Determination of blood sample sensitivity
We extracted human blood samples 1 and 2 using a commercial blood
magnetic bead extraction kit produced by BioDetect (Xiamen)
Biotechnology Co., Ltd. and diluted them with a 10-fold gradient of 1X
TE to obtain 1 ng/µl and 0.1 ng/µl samples. Each sample was
independently tested five times, and the minimum detection limit of the
blood sample genome was 0.1 ng/µl, as shown in Figure 7A-F. Among them,
CYP2C19 * 2 in blood 1 sample was homozygous wild-type, CYP2C19 * 3 was
heterozygous, and CYP2C19 * 17 was homozygous wild-type; in blood 2
sample, CYP2C19 * 2 was heterozygous, CYP2C19 * 3 was homozygous, and
CYP2C19 * 17 was homozygous. We also detected 5 oropharyngeal samples
and 5 saliva samples. For the oropharyngeal swabs, both sides of the
mouth were gently sampled. The swabs with exfoliated oral cells were
placed in the sample release agent, and the samples were shaken and
mixed. For saliva, a collection tube was used; the sample was mixed with
the release agent in equal proportion and shaken evenly for detection.
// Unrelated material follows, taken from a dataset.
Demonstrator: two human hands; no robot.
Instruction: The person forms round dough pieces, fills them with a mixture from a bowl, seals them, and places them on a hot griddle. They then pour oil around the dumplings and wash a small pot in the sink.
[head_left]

The results for the oropharyngeal samples are shown in Figure S1A. Three
cases of CYP2C19 * 2 heterozygosity, one case of CYP2C19 * 2 homozygous
wild-type, one case of CYP2C19 * 2 homozygous mutation, five cases of
CYP2C19 * 3 homozygous wild-type and five cases of CYP2C19 * 17
homozygous wild-type were successfully detected. The results for the
saliva samples are shown in Figure S1B. Three cases of CYP2C19 * 2
heterozygosity, 2 cases of CYP2C19 * 2 homozygous wild-type, 1 case of
CYP2C19 * 3 heterozygosity, 4 cases of CYP2C19 * 3 homozygous wild-type
and 5 cases of CYP2C19 * 17 homozygous wild-type were successfully
detected. Specific single peaks at each site were accurately observed.